WORK TASK: Return each line in the records below that includes "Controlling".

SOURCE MATERIAL:
Segment Open

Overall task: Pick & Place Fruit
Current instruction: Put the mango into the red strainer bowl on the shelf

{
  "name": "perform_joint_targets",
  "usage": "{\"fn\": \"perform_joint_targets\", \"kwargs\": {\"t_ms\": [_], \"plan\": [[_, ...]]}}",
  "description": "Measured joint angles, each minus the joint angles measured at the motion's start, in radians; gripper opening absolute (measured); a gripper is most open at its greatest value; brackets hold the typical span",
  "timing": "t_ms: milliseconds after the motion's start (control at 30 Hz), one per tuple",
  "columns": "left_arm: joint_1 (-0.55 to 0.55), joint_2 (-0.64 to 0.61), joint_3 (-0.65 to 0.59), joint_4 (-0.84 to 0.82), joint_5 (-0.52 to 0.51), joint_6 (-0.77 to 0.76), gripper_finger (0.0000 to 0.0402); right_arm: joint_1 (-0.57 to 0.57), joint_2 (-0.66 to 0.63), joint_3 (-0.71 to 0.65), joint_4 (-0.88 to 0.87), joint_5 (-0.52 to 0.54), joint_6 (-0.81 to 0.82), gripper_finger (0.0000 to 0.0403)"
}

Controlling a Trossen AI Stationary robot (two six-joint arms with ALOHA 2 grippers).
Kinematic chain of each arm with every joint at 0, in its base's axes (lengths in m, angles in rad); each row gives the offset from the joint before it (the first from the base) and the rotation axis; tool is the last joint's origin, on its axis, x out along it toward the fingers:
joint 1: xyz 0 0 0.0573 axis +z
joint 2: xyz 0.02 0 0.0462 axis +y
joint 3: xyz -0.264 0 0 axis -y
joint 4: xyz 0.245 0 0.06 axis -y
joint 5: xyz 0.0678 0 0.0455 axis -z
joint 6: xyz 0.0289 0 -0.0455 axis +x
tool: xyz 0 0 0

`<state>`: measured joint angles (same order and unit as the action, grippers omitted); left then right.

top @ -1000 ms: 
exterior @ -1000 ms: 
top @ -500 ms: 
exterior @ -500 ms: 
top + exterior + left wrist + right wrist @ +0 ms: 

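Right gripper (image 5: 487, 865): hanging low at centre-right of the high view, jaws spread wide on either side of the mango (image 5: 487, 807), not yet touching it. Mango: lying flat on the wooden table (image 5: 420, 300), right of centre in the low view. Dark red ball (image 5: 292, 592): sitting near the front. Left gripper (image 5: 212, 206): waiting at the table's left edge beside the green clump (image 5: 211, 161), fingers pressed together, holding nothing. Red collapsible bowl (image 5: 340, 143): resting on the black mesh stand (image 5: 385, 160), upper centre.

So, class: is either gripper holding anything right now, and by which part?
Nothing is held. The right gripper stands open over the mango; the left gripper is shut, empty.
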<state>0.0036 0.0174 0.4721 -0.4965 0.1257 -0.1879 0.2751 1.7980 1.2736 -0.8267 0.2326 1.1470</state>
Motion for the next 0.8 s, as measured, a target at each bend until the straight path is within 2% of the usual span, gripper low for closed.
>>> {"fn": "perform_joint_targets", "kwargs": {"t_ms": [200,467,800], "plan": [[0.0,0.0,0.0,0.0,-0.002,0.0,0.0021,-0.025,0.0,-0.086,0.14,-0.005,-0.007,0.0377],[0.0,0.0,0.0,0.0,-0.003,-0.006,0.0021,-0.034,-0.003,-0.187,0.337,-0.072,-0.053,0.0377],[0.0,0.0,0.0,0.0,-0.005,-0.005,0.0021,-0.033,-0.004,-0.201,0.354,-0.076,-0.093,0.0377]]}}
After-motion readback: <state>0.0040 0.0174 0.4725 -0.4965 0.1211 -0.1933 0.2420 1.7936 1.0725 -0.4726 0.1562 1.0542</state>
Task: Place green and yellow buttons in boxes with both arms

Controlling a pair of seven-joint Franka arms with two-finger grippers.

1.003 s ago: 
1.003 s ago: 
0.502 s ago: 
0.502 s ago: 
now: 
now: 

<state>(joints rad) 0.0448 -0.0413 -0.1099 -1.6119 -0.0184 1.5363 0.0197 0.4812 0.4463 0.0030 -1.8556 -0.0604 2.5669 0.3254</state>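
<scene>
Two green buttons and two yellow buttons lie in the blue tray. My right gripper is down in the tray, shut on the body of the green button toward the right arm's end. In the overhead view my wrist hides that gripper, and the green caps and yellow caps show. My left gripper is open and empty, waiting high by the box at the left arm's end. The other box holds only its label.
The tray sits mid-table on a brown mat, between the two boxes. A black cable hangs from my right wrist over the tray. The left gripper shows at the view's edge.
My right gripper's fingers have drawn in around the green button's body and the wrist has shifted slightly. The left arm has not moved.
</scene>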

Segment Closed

EXERCISE SOLUTION:
Controlling a Trossen AI Stationary robot (two six-joint arms with ALOHA 2 grippers).
Controlling a pair of seven-joint Franka arms with two-finger grippers.

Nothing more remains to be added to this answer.